- [Activity]:
Your copy should match the listing word for word, apart from the pictures, which are left out.

- [Input material]:
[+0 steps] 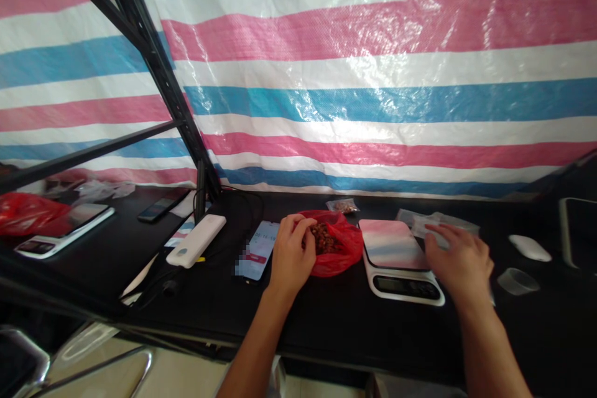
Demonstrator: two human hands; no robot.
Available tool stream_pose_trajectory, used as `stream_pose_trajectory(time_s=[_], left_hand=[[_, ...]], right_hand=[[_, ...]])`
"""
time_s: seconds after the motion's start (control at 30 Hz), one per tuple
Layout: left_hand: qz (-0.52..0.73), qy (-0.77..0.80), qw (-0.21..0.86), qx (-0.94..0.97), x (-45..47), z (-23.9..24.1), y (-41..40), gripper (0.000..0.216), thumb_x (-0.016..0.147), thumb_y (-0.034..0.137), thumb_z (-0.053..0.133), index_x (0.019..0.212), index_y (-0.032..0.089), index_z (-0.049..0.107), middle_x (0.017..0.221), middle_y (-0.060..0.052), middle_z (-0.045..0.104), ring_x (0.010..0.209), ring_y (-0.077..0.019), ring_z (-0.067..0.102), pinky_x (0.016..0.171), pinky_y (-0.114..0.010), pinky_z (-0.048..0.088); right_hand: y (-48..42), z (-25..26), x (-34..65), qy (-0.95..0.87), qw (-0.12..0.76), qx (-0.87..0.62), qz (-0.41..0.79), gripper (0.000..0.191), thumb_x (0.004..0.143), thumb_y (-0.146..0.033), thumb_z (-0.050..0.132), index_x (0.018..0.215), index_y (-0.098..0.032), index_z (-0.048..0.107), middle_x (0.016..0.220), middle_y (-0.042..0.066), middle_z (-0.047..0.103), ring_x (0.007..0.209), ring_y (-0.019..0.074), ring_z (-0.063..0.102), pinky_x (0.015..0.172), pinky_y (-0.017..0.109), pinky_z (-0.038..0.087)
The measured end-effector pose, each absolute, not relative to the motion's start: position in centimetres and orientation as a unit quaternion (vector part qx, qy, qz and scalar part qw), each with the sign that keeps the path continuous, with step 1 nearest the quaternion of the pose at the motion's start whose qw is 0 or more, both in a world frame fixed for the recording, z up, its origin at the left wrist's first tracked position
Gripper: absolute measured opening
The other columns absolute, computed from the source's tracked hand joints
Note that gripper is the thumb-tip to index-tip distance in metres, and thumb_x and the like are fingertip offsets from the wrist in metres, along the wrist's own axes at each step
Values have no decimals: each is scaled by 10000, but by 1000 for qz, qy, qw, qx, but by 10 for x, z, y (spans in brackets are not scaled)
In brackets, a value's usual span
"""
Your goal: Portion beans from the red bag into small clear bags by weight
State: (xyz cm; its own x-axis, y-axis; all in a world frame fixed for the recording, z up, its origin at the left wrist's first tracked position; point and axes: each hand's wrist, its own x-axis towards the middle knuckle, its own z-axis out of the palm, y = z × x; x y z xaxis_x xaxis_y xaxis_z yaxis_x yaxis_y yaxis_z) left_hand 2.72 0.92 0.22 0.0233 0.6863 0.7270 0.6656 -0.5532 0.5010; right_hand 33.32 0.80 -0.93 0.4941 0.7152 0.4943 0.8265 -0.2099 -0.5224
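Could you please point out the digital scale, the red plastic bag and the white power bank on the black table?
Digital scale (405,287), head view, on its display panel.
Red plastic bag (349,256), head view, on its right bulge.
White power bank (196,240), head view, on its top face.

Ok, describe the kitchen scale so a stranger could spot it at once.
On the black bench under the striped tarpaulin, find the person's right hand. The white digital scale sits just beside it, its glossy platform mirroring the stripes, with a red plastic bag on its other side.
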Motion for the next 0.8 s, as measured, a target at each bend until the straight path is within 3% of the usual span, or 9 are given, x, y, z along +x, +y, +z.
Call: stream_pose_trajectory(time_s=[0.17, 0.37, 0.43, 0.57, 0.63, 0.73, 0.8], left_hand=[[508, 467, 24, 723, 24, 3, 9, 265, 951, 72, 487, 1070, 222, 670, 1032, -69, 632, 1009, -212, 606, 928, -376, 526], [514, 471, 12, 717, 22, 5, 7, 265, 935, 56, 501, 1039, 222, 680, 1014, -64, 646, 998, -214, 608, 912, -369, 527], [518, 488, 0, 703, 22, 5, 7, 261, 926, 48, 508, 1015, 220, 684, 1002, -61, 653, 988, -219, 609, 905, -375, 523], [520, 535, -25, 666, 24, 3, 9, 246, 896, 32, 527, 941, 213, 688, 957, -61, 669, 951, -234, 610, 872, -388, 517], [519, 550, -28, 654, 26, 2, 11, 243, 887, 25, 527, 907, 212, 682, 930, -57, 674, 924, -237, 611, 858, -392, 511], [506, 576, -24, 641, 30, 2, 14, 239, 877, 19, 518, 859, 207, 665, 885, -56, 672, 891, -245, 615, 854, -409, 502], [479, 599, -25, 641, 33, 2, 15, 236, 870, 25, 511, 853, 201, 667, 874, -69, 665, 887, -260, 609, 855, -428, 499]], right_hand=[[26, -41, 346, -483, 361, -798, -4, 437, 906, -513, 430, 1017, -252, 762, 1318, 132, 688, 1399, 438, 431, 1097, 712, 322], [23, -29, 345, -484, 422, -767, -23, 468, 943, -531, 405, 1005, -233, 760, 1305, 192, 683, 1373, 481, 435, 1056, 799, 279], [21, -17, 335, -494, 446, -745, -52, 472, 960, -520, 391, 1025, -228, 755, 1271, 192, 697, 1344, 448, 472, 1059, 766, 313], [34, 9, 302, -609, 456, -647, -57, 485, 1012, -452, 326, 1092, -232, 751, 1171, 129, 746, 1209, 301, 602, 1110, 564, 375], [50, 16, 278, -644, 408, -646, -30, 485, 1023, -479, 335, 1079, -271, 770, 1229, 89, 739, 1293, 319, 527, 1114, 571, 355], [79, 18, 240, -712, 237, -661, -4, 548, 1050, -452, 284, 1055, -270, 801, 1438, 64, 631, 1420, 373, 385, 1115, 598, 330], [96, 17, 222, -747, 185, -638, 7, 488, 1039, -439, 355, 1045, -263, 810, 1430, 73, 638, 1427, 379, 393, 1133, 584, 313]])
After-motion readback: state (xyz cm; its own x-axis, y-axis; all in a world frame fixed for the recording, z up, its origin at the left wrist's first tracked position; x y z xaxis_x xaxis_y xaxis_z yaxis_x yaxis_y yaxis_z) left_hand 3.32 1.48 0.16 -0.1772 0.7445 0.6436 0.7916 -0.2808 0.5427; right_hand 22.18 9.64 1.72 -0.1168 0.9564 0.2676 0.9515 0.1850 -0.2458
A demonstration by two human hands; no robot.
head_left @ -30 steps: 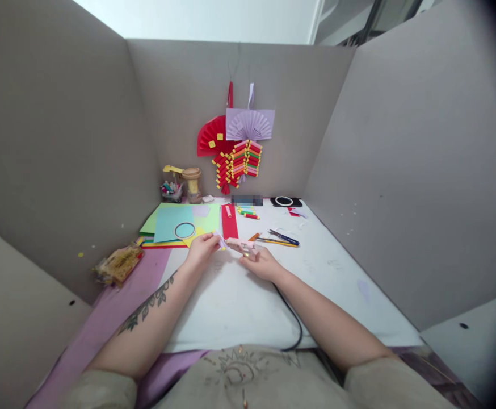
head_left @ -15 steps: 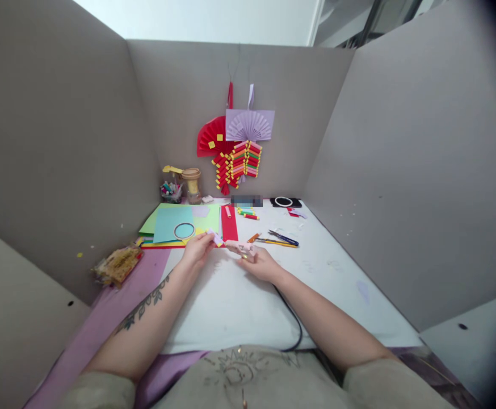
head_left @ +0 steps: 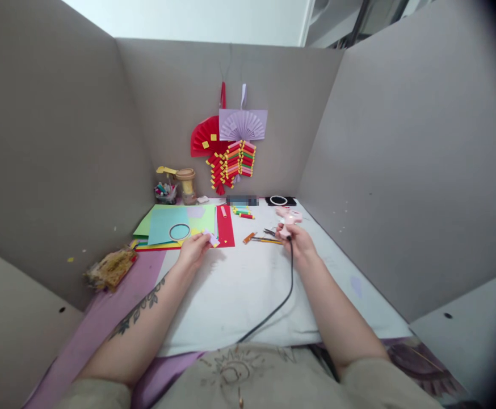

- [Answer for this exercise]:
[+0 steps] 
Demonstrator: two human hands; no robot.
Available tool stream_pose_trajectory, used as `stream_pose_trajectory(time_s=[_], left_hand=[[_, ...]], right_hand=[[_, ...]])`
"""
time_s: seconds after the motion's start (control at 30 Hz), one per tuple
Layout: left_hand: qz (-0.52..0.73), qy (-0.77..0.80), qw (-0.21..0.86), qx (-0.94..0.97), x (-45..47), z (-23.9..24.1), y (-41..40), gripper (0.000..0.216), thumb_x (-0.016..0.147), thumb_y (-0.034..0.137), thumb_z (-0.053..0.133), index_x (0.019..0.212), index_y (-0.032..0.089), index_z (-0.049..0.107), middle_x (0.017..0.221), middle_y (-0.060..0.052), middle_z (-0.045..0.104), ring_x (0.010..0.209), ring_y (-0.077..0.019), ring_z (-0.067..0.102), pinky_x (0.016..0.171), pinky_y (-0.114..0.010), pinky_z (-0.048..0.088); right_hand: y (-48..42), z (-25..26), x (-34..65), qy (-0.95..0.87), qw (-0.12..0.76), qx (-0.87..0.62), qz (-0.41..0.79), gripper (0.000..0.191), thumb_x (0.004..0.143), thumb_y (-0.146..0.033), thumb_z (-0.050..0.132), index_x (0.018..0.215), index_y (-0.098..0.032), index_z (-0.048..0.107), middle_x (0.016..0.220), middle_y (-0.042..0.066), middle_z (-0.047..0.103), ring_x (0.007..0.209), ring_y (-0.019..0.074), ring_z (-0.063..0.102), pinky_x (0.015..0.172), pinky_y (-0.017..0.109), pinky_z (-0.038..0.087)
The measured end-effector pose, each absolute, not relative to the motion's start: position in centimetres and orientation as a unit quaternion (vector part qx, qy, qz and scalar part qw), each with the sign that keeps the path continuous, with step 1 nearest the quaternion of the pose at the motion's start whose qw is 0 or more, both in a world frame fixed for the recording, z up, its origin at the left wrist's first tracked position
Gripper: absolute measured opening
The other columns absolute, computed from the source's tracked hand joints
Note that gripper is the thumb-tip to index-tip distance in metres, and thumb_x and the like are fingertip offsets from the wrist in metres, along the wrist's own axes at each step
Values have no decimals: each is scaled by 10000, but by 1000 for qz, qy, qw, qx, but by 10 for x, z, y (spans in brackets are not scaled)
In brackets, a value's usual span
"""
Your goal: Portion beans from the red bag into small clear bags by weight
State: (xyz cm; its own x-axis, y-axis; all in a world frame fixed for the recording, z up, its origin at the left wrist's first tracked position; point and axes: each hand's wrist, its own x-axis towards the middle knuckle, its own z-axis out of the palm, y = z × x; x y z xaxis_x xaxis_y xaxis_z yaxis_x yaxis_y yaxis_z) left_hand 2.72 0.92 0.22 0.0233 0.6863 0.7270 0.6656 -0.5532 0.5010; right_hand 33.32 0.80 -0.93 0.4941 0.7152 0.4943 0.8265 -0.2099 -0.5224
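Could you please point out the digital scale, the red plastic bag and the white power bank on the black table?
Digital scale (405,287), head view, on its display panel.
Red plastic bag (349,256), head view, on its right bulge.
White power bank (196,240), head view, on its top face.

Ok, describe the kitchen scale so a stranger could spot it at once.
On the black bench under the striped tarpaulin, find the person's right hand. The white digital scale sits just beside it, its glossy platform mirroring the stripes, with a red plastic bag on its other side.
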Motion for the next 0.8 s, as measured, a target at each bend until the straight path is within 3% of the usual span, or 9 are given, x, y, z along +x, +y, +z.
Call: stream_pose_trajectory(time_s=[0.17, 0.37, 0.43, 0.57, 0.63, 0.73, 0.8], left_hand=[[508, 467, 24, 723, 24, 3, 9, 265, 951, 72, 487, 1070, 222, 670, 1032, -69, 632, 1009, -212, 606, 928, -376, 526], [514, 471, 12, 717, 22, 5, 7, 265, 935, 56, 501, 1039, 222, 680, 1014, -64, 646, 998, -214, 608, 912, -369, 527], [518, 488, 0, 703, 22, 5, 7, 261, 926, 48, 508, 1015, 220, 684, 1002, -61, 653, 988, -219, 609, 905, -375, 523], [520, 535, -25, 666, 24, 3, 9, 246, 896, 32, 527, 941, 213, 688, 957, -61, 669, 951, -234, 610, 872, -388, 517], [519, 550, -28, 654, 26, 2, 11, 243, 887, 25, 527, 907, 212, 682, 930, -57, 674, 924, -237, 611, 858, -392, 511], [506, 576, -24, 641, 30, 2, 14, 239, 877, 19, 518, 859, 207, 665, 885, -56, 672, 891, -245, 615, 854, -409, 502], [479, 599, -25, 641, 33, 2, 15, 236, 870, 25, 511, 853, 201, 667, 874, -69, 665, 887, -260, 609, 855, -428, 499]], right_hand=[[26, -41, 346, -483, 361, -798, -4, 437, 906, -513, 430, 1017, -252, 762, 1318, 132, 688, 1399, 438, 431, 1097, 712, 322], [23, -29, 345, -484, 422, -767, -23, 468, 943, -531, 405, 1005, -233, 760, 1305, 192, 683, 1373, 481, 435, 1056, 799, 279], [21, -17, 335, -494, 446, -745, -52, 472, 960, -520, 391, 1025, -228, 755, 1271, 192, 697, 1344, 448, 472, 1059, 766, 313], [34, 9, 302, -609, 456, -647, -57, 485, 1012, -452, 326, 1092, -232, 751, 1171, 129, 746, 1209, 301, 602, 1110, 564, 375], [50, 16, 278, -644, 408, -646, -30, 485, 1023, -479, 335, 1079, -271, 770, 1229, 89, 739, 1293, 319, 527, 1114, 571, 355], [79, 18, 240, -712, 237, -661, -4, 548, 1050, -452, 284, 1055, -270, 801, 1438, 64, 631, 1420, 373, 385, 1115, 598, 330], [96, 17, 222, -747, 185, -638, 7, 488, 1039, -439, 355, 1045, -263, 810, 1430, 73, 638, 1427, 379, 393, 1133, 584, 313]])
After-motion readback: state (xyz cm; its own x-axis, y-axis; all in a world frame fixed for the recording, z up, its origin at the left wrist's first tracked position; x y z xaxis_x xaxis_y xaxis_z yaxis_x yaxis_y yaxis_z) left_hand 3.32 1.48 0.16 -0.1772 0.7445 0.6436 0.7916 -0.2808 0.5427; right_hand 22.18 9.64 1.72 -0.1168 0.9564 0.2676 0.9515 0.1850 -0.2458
A demonstration by two human hands; no robot.
head_left @ -30 steps: 
head_left @ -15 steps: 
head_left @ +0 steps: 

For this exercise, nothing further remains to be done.